7. En l'espèce, et alors que le requérant a demandé, en vain, communication des motifs de la décision implicite par courriel du 31 juillet 2023, le moyen tiré de l'insuffisance de motivation est, en l'état de l'instruction, de nature à créer un doute sérieux quant à la légalité de la décision contestée.

8. Il résulte de ce qui précède, et sans qu'il soit besoin d'examiner les autres moyens, que le requérant est fondé à demander la suspension de l'exécution de la décision implicite de rejet de sa demande de renouvellement de son titre de séjour.

Sur les conclusions à fin d'injonction :

9. La présente ordonnance implique nécessairement que le préfet du Nord procède au réexamen de la demande de M. A. Il y a lieu, dans les circonstances de l'espèce, de lui fixer un délai d'un mois pour ce faire à compter de la notification du présent jugement, sous astreinte de 150 euros par jour de retard et, dans l'attente de la décision à prendre sur réexamen, de lui délivrer une autorisation provisoire de séjour.

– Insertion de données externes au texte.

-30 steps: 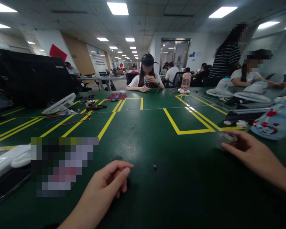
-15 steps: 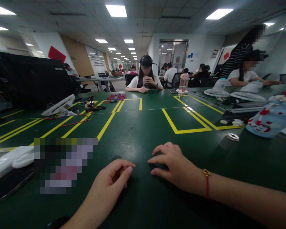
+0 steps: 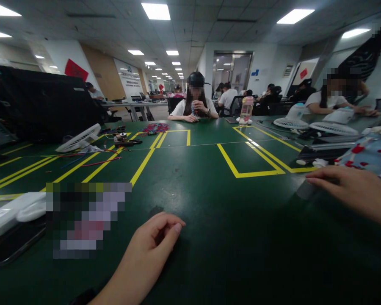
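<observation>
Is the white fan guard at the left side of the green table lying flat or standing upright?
Neither quite: the white fan guard leans tilted, its near edge low on the green table and its far edge raised beside the red wires.

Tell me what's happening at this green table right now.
A person sits at a dark green table marked with yellow tape lines. Their left hand rests on the table near its front edge, fingers curled as if pinching something too small to make out. Their right hand reaches out to the right, fingers laid over a small clear cylindrical container lying on the mat. Beside it lies a pale blue pouch with red spots. Other people work at the far side.
</observation>
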A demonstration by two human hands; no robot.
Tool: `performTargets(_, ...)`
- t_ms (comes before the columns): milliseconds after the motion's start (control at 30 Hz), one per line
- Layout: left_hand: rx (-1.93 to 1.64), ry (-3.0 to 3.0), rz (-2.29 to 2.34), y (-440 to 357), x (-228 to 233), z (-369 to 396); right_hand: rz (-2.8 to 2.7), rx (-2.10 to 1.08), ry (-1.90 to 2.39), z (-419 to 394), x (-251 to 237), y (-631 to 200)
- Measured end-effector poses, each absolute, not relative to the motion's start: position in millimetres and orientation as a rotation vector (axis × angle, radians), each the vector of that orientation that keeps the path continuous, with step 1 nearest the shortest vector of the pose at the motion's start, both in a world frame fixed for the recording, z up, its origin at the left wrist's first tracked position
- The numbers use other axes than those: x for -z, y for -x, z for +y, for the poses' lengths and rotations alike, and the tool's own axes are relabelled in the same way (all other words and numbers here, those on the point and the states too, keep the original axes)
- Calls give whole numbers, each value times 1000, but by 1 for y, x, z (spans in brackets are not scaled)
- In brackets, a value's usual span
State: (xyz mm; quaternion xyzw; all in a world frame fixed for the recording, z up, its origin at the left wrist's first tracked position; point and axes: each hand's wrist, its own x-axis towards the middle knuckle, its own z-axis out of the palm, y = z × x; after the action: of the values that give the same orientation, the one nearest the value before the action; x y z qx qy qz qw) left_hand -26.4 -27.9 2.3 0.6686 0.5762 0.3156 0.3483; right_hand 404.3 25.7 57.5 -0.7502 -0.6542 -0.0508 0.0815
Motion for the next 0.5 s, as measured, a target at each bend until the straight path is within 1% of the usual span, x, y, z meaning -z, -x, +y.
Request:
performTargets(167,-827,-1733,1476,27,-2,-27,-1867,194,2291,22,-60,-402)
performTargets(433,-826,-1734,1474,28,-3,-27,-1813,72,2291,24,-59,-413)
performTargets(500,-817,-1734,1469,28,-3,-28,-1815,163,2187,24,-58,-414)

Sur les frais d'instance :

10. Il y a lieu, dans les circonstances de l'espèce, sous réserve que le requérant obtienne le bénéfice de l'aide juridictionnelle à titre définitif, de mettre à la charge de l'Etat la somme de 1 500 euros à verser à Me Marseille contre renonciation de la part dudit conseil au bénéfice de l'indemnité versée au titre de l'aide juridictionnelle.

O R D O N N E :

Article 1er : M. A est admis au bénéfice de l'aide juridictionnelle totale à titre provisoire.

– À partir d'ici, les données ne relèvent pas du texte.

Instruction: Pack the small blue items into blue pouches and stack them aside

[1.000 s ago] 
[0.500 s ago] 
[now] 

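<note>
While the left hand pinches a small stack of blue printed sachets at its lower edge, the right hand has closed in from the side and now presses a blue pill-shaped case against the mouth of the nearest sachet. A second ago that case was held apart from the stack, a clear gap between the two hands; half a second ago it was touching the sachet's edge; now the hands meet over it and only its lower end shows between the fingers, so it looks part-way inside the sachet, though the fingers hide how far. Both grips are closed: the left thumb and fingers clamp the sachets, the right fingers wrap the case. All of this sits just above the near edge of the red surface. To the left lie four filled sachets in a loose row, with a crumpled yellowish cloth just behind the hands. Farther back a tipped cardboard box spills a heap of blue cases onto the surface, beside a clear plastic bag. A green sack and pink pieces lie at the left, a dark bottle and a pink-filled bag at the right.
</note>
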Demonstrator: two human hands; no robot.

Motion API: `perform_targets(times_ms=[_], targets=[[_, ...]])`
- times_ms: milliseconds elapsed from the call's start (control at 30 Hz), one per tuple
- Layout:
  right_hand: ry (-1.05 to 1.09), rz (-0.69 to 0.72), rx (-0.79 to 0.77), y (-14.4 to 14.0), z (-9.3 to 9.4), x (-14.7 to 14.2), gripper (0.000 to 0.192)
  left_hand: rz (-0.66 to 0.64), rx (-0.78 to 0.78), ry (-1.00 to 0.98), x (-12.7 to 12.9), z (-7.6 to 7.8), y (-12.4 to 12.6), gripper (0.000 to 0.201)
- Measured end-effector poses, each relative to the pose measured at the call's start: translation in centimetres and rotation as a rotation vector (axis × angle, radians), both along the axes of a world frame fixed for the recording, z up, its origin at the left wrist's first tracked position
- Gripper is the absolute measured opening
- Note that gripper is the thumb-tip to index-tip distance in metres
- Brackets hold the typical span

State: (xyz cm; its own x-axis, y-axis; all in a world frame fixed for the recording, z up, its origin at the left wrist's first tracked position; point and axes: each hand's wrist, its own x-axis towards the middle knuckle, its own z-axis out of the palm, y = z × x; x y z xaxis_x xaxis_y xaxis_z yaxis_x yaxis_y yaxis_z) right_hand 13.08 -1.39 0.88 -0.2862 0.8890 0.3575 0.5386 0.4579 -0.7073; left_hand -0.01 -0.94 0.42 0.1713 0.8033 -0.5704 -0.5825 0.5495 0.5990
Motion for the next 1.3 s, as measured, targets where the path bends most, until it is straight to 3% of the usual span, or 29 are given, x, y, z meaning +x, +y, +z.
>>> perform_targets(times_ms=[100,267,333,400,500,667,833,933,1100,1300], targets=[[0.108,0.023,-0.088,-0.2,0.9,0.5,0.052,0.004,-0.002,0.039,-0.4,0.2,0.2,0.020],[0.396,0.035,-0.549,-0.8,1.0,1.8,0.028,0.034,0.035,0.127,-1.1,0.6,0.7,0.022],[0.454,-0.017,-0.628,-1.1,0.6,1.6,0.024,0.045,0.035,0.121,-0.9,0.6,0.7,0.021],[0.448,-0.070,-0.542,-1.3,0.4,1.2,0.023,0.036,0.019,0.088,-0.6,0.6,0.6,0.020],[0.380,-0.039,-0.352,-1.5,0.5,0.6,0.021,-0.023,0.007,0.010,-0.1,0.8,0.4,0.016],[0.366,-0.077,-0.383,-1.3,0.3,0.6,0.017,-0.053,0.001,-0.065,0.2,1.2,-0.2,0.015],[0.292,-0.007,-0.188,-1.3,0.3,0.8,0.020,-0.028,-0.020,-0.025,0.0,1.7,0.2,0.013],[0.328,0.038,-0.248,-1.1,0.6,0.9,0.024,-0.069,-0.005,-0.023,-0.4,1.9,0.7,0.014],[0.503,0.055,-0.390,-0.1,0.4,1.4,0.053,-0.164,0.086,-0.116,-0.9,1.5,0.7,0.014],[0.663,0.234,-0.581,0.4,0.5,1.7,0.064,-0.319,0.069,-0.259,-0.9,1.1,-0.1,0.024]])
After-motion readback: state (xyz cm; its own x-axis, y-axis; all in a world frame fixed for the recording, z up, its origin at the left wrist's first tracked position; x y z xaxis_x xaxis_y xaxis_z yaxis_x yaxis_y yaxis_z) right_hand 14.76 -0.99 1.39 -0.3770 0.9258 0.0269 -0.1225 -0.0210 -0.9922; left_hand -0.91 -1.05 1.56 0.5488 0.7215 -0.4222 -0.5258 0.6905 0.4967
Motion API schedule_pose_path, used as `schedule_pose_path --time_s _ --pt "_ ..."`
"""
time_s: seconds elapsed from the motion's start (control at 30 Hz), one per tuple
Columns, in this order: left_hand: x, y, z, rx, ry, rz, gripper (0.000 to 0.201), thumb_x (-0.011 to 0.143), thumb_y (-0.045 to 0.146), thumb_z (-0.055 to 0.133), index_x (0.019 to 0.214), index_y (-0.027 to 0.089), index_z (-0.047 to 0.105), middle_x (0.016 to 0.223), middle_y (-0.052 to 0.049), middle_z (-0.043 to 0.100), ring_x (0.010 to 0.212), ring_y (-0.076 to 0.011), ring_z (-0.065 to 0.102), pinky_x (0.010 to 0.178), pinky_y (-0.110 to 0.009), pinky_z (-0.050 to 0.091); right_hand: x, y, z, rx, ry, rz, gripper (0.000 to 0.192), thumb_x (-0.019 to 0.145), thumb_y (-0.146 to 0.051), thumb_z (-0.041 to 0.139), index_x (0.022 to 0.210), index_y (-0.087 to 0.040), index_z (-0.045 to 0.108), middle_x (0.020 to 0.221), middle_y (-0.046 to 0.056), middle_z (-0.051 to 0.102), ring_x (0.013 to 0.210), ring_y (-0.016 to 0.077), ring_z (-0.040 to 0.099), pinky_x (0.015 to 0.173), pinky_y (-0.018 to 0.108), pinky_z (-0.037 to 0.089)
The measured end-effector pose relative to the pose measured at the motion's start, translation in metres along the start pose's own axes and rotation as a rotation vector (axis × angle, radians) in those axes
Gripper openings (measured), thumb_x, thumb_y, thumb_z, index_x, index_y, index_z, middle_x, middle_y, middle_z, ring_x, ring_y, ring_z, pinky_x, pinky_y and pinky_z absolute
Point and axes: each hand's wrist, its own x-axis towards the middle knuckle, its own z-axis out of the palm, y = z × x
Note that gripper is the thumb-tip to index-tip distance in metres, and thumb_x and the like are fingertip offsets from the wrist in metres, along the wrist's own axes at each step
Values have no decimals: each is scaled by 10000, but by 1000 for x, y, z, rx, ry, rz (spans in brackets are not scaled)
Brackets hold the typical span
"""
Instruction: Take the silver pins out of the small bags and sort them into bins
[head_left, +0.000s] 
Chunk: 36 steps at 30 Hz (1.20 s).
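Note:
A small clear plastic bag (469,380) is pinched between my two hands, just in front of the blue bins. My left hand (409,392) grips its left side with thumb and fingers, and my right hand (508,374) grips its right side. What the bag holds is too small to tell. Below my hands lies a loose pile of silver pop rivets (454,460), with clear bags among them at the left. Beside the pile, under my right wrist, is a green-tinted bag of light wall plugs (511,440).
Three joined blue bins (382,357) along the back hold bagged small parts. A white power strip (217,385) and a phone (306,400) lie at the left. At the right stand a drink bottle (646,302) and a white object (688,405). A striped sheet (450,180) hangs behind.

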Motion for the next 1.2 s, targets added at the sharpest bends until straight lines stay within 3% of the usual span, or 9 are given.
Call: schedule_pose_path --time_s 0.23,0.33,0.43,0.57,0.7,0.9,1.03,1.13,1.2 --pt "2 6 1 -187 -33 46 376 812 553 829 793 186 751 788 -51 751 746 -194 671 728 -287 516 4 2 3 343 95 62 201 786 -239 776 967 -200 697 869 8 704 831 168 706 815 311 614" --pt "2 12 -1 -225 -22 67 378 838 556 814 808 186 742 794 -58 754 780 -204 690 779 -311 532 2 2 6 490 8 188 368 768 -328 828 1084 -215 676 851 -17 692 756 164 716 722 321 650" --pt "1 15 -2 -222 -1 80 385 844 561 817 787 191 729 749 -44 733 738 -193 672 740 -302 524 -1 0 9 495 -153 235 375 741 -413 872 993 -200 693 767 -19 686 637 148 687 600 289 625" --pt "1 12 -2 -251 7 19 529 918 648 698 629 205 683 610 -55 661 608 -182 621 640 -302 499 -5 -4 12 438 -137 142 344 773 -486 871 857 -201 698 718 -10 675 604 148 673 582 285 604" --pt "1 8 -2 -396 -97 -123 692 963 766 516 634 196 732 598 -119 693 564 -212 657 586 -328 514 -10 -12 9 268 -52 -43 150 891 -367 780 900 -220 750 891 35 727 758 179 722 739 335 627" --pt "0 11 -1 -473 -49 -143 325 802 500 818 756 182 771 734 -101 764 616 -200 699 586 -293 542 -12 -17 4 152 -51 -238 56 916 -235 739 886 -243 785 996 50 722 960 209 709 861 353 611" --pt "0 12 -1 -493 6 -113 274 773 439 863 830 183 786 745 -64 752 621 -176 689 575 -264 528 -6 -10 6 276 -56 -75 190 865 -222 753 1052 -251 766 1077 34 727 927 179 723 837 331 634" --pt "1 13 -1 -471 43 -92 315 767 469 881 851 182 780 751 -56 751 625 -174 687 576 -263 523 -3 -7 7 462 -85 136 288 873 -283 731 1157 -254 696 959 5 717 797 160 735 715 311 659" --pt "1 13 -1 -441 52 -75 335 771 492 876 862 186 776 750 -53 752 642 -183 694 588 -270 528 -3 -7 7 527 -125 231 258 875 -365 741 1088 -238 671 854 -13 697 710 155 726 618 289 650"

Article 2 : L'exécution de la décision par laquelle le préfet du Nord a implicitement rejeté la demande de renouvellement du titre de séjour " travailleur temporaire ", déposé par M. A le 27 mars 2023 est suspendue jusqu'à ce qu'il soit statué au fond sur sa légalité.

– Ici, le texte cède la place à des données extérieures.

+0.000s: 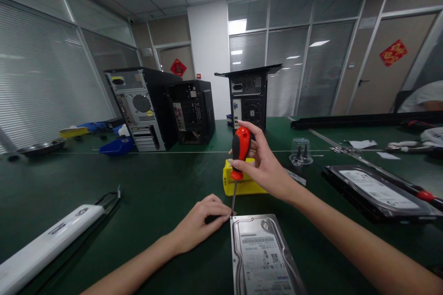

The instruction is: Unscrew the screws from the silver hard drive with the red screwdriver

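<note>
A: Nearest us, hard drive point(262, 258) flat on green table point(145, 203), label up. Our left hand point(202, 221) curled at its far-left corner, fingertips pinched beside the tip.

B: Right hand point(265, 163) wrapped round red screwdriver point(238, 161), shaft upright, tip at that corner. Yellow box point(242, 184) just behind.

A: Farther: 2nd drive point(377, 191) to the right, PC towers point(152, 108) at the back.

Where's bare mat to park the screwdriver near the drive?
Free: the green mat between the left hand, the white power strip and the computer towers. Crowded: right of the hard drive, a second drive, a clear cup and tools; the yellow box sits under the right hand holding the screwdriver.
</note>
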### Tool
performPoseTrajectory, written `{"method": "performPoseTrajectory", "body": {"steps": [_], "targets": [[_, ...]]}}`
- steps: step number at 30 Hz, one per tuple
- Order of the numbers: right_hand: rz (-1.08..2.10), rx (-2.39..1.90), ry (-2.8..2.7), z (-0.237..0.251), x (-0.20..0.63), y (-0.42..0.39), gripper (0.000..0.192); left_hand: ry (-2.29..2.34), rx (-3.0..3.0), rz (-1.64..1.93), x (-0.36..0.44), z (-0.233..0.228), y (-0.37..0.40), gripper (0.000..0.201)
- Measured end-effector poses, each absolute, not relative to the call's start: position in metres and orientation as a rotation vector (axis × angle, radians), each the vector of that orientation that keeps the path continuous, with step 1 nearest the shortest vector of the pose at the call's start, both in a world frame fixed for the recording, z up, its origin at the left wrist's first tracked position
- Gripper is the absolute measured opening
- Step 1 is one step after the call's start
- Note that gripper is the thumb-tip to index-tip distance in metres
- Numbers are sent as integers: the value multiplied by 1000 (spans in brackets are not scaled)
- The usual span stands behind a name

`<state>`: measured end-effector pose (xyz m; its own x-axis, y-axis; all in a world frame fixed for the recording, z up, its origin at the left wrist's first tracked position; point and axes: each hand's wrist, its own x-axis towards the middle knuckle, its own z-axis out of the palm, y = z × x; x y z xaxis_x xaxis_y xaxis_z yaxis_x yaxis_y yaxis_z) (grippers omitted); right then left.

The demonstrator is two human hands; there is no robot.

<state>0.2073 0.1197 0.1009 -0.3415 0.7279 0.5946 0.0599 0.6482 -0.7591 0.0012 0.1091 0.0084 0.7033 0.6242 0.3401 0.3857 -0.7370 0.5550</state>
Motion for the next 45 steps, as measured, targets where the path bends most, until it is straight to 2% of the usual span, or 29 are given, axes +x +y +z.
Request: {"method": "performPoseTrajectory", "body": {"steps": [7, 14, 21, 26, 30, 38, 45], "targets": [[822, -651, -1804, 101, 206, 118, 70, 779, 2485, 715, 2, 10, 107, 21], [709, -682, -1820, 97, 204, 120, 77, 788, 2470, 772, 2, 7, 108, 21], [691, -695, -1808, 96, 204, 120, 75, 966, 2451, 843, 7, 3, 108, 9], [727, -689, -1823, 97, 204, 118, 71, 1048, 2456, 856, 11, 0, 108, 9], [715, -672, -1833, 97, 203, 119, 78, 1038, 2468, 851, 10, 1, 107, 8], [865, -597, -1764, 101, 205, 124, 64, 1047, 2360, 889, 10, -1, 109, 7], [1184, -465, -2029, 133, 213, 137, 39, 1081, 2326, 863, 12, 0, 108, 9]]}}
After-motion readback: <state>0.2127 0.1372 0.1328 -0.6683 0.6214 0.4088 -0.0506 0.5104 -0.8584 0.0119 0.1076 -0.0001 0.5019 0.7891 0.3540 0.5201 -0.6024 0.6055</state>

Article 3 : Il est enjoint au préfet du Nord de procéder au réexamen de la situation de M. A dans un délai d'un mois à compter de la notification du présent jugement, sous astreinte de 150 euros par jour de retard et, dans l'attente de ce réexamen, de lui délivrer une autorisation provisoire de séjour.

Article 4 : Sous réserve que M. A obtienne le bénéfice de l'aide juridictionnelle à titre définitif, l'Etat versera à Me Marseille la somme de 1 500 euros au titre des articles L. 761-1 du code de justice administrative et 37 de la loi du 10 juillet 1991 contre renonciation de la part dudit conseil au bénéfice de l'indemnité versée au titre de l'aide juridictionnelle.

Article 5 : Le présent jugement sera notifié à M. B A, au ministre de l'intérieur et des Outre-mer, au préfet du Nord et à Me Marseille.

Fait à Lille le 26 octobre 2023.

Le juge des référés,

signé

X. FABRE

La République mande et ordonne au ministre de l'intérieur et des Outre-mer en ce qui le concerne ou à tous commissaires de justice à ce requis en ce qui concerne les voies de droit commun contre les parties privées, de pourvoir à l'exécution de la présente ordonnance.